Exercise:
Reproduce exactly, from the data that follows, the line with "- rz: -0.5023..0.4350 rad", the line with "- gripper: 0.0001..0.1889", and every line that lies between them.

___ Dataset section ___

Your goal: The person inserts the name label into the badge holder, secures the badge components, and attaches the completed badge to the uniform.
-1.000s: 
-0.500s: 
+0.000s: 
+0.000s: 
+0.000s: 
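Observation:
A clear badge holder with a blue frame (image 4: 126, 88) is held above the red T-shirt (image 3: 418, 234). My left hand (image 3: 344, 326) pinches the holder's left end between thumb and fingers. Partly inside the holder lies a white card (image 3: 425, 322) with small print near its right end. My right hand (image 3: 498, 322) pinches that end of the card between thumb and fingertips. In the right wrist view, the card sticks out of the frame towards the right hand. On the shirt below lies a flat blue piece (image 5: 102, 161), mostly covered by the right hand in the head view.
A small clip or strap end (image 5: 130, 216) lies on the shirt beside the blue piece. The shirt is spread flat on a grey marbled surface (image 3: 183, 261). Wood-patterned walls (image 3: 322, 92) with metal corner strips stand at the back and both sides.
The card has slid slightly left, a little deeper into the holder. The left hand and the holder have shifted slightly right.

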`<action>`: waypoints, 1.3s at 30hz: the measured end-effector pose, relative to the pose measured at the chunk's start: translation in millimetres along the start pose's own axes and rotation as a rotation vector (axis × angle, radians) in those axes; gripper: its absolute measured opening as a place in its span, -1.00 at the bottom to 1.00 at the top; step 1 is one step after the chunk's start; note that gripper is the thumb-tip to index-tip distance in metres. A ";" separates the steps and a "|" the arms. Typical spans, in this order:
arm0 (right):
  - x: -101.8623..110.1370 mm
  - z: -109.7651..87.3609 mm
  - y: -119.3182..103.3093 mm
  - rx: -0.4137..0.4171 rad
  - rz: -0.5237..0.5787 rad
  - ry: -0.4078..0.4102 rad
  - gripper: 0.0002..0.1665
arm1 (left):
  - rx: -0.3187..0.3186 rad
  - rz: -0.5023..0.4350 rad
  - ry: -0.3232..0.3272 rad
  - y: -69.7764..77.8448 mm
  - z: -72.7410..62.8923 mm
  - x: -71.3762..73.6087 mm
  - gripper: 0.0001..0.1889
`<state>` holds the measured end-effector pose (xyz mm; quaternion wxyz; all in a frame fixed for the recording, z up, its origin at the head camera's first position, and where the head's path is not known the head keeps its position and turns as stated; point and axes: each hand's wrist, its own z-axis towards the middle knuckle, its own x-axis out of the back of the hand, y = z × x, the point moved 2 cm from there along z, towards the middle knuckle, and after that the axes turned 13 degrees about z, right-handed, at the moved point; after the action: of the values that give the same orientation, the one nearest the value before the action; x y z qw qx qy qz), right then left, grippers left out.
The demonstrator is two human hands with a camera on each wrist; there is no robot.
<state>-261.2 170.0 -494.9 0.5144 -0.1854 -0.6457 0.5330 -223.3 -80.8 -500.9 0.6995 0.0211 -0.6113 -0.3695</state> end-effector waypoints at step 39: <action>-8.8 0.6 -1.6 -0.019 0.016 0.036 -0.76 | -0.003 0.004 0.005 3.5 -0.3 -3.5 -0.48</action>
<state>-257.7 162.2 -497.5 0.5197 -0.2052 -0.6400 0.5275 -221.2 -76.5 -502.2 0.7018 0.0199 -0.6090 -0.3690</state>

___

Written response:
  - rz: -0.5023..0.4350 rad
  - ry: -0.3232..0.3272 rad
  - y: -69.7764..77.8448 mm
  - z: -72.7410..62.8923 mm
  - x: -71.3762..73.6087 mm
  - gripper: 0.0001..0.1889

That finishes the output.